Department of Cardiology, Beijing Anzhen Hospital, Capital Medical University, Beijing, China.
Front Pediatr. 2020 Oct 22;8:535949. doi: 10.3389/fped.2020.535949. eCollection 2020.
Homozygous familial hypercholesterolemia (HoFH) is a rare, autosomal dominant, hereditary, metabolic disease. HoFH patients exhibit severe coronary stenosis and valvular disease, which may result in sudden death, even during adolescence. The challenges faced during surgery and the poor curative effect of conventional lipid-lowering therapy create a treatment bottleneck. We report a rare case of HoFH in a 12-years-old boy with acute myocardial infarction, severe mitral insufficiency, and moderate aortic insufficiency. Coronary artery bypass grafting and valvuloplasty resulted in improved heart function. Postoperative combined lipid-lowering drug therapy was able to reduce low-density lipoprotein cholesterol level from 15.37 mm/L to 6.41 mmol/L. Thus, the combination of medical and surgical treatment was considered effective and can be used to inform treatment guidelines for HoFH with severe complications.

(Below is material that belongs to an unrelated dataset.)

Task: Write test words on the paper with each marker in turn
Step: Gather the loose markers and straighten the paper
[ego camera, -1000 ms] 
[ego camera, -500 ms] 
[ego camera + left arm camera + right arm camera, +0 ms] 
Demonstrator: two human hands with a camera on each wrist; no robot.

纯合子家族性高胆固醇血症(HoFH)是一种罕见的常染色体显性遗传性代谢疾病。HoFH患者表现出严重的冠状动脉狭窄和瓣膜疾病,甚至在青春期也可能导致猝死。手术过程中面临的挑战以及传统降脂治疗的疗效不佳造成了治疗瓶颈。我们报告了一例罕见的12岁HoFH男孩病例,该男孩患有急性心肌梗死、严重二尖瓣关闭不全和中度主动脉瓣关闭不全。冠状动脉搭桥术和瓣膜成形术使心脏功能得到改善。术后联合降脂药物治疗能够将低密度脂蛋白胆固醇水平从15.37mmol/L降至6.41mmol/L。因此,药物治疗与手术治疗相结合被认为是有效的,可用于为伴有严重并发症的HoFH制定治疗指南提供参考。